Maioridade penal, o debate que a imprensa brasileira não quer enfrentar
Enquanto crimes brutais chocam o país, cresce a pressão por responsabilização mais dura e aumenta a desconfiança sobre a forma como o tema é tratado
O Brasil vive um impasse recorrente, e cada vez mais urgente. Sempre que crimes bárbaros chocam o país, o debate sobre a redução da maioridade penal ressurge. Mas em vez de enfrentamento sério, o que se vê, muitas vezes, é distorção narrativa e manipulação de linguagem.
Termos como medidas socioeducativas são frequentemente utilizados para suavizar a percepção pública sobre crimes cometidos por menores. Na prática, críticos argumentam que há uma desconexão entre a gravidade de certos atos e a responsabilização efetiva dos envolvidos.
Nesse contexto, a forma como o tema é apresentado ao público também entra em debate. Uma manchete recente afirmou que Flávio Bolsonaro voltou a defender a redução da maioridade penal após um crime bárbaro.
A escolha das palavras levanta questionamentos. A defesa da redução da maioridade penal não é uma posição nova dentro desse campo político. Ao contrário, trata se de uma pauta histórica, defendida há anos por lideranças como Flávio Bolsonaro, Jair Bolsonaro e seus aliados.

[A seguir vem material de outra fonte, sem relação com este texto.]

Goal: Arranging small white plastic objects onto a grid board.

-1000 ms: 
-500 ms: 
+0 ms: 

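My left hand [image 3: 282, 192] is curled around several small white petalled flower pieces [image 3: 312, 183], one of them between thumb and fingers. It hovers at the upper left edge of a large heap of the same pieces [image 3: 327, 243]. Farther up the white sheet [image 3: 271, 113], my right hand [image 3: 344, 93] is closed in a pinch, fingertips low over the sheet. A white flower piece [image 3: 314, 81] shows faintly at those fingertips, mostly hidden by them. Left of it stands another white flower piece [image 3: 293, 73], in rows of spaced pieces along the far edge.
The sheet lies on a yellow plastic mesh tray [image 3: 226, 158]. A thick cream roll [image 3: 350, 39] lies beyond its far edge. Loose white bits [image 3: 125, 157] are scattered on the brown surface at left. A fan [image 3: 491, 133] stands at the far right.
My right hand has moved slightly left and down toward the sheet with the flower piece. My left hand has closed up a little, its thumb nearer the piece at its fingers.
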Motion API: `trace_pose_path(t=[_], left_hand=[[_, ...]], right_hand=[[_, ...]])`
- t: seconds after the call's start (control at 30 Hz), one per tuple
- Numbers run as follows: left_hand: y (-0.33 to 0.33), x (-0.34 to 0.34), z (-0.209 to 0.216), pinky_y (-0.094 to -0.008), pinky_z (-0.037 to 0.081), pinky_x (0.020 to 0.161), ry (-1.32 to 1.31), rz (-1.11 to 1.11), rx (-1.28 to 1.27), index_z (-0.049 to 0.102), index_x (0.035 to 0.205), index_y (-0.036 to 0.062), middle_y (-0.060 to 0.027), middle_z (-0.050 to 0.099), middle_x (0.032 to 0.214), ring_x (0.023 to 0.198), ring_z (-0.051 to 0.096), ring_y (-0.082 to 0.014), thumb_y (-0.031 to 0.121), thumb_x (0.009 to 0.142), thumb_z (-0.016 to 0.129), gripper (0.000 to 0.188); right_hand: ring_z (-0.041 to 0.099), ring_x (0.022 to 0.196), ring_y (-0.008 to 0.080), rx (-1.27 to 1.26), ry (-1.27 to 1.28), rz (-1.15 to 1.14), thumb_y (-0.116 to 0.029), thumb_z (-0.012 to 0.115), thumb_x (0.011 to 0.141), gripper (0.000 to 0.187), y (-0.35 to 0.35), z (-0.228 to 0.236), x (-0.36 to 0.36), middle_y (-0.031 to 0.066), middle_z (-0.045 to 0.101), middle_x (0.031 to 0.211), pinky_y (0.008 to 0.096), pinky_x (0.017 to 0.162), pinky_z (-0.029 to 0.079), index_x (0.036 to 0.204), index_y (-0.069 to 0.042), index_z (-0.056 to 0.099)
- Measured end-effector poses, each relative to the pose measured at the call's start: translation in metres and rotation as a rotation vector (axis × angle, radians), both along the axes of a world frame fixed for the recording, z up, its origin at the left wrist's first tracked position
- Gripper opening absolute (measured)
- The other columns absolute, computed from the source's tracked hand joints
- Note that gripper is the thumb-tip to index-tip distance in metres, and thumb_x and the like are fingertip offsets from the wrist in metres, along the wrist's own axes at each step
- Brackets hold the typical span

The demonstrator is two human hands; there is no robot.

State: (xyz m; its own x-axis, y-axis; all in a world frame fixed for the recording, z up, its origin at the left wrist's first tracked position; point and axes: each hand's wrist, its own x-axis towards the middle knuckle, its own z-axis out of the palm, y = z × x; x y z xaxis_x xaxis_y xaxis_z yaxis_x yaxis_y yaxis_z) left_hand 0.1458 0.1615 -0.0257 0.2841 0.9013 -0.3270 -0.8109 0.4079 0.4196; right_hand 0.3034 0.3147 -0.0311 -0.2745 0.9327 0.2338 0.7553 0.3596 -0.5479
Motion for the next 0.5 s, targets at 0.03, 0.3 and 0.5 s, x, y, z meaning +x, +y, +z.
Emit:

Ao utilizar o termo após, a construção da narrativa pode sugerir uma mudança de posicionamento ou uma reação pontual a um evento específico, quando, segundo seus defensores, a proposta já fazia parte de um conjunto de ideias defendidas há muito tempo.
Esse tipo de abordagem reforça o debate sobre o papel da imprensa na condução de temas sensíveis, especialmente quando envolve segurança pública e percepção social de justiça.
Em contraste, outros países adotam critérios mais rígidos. Em alguns estados dos Estados Unidos, menores podem responder como adultos dependendo da gravidade do crime. O argumento central é simples, em determinadas situações, a idade não elimina o impacto do ato cometido.
No Brasil, a contradição chama atenção. Jovens de 16 anos já possuem o direito de voto, participando diretamente das decisões políticas que influenciam a economia, a segurança e a gestão pública. Ainda assim, não respondem criminalmente como adultos.
Esse ponto levanta uma questão inevitável, se há maturidade suficiente para influenciar os rumos do país, por que não há para responder por crimes graves?
Diante disso, o que está realmente em jogo não é apenas uma proposta de mudança legal, mas a definição de como a sociedade brasileira enxerga responsabilidade, justiça e proteção às vítimas.
Mais do que uma discussão jurídica, trata se de um debate moral e social que exige participação ativa da população, seja no esclarecimento dentro do próprio círculo social, seja na pressão sobre representantes políticos.
A pergunta permanece, o Brasil está disposto a enfrentar essa discussão de forma honesta, ou continuará adiando uma decisão que impacta diretamente a segurança da sociedade?




A imprensa mainstream em terras tupiniquins é horrorosa mas nos EUA, França, Reino Unido, Alemanha, Itália, Espanha, enfim em todo Ocidente é igualmente péssima. Não conseguem encarar pautas que interessem de fato à população destes países, ficam naquilo que até há vinte anos líamos como "coluna social", nada sério. Assim continua, um verdadeiro espelho do Congresso Nacional e das "pautas de esquerda" sem nenhuma relevância. População deseducada em casa, nas escolas e nas ruas somadas a essa nulidade do quarto poder só pode dar no que temos: NADA. Muita pena dos nascidos após 1980, sem qualquer chance de dar em alguma coisa que preste.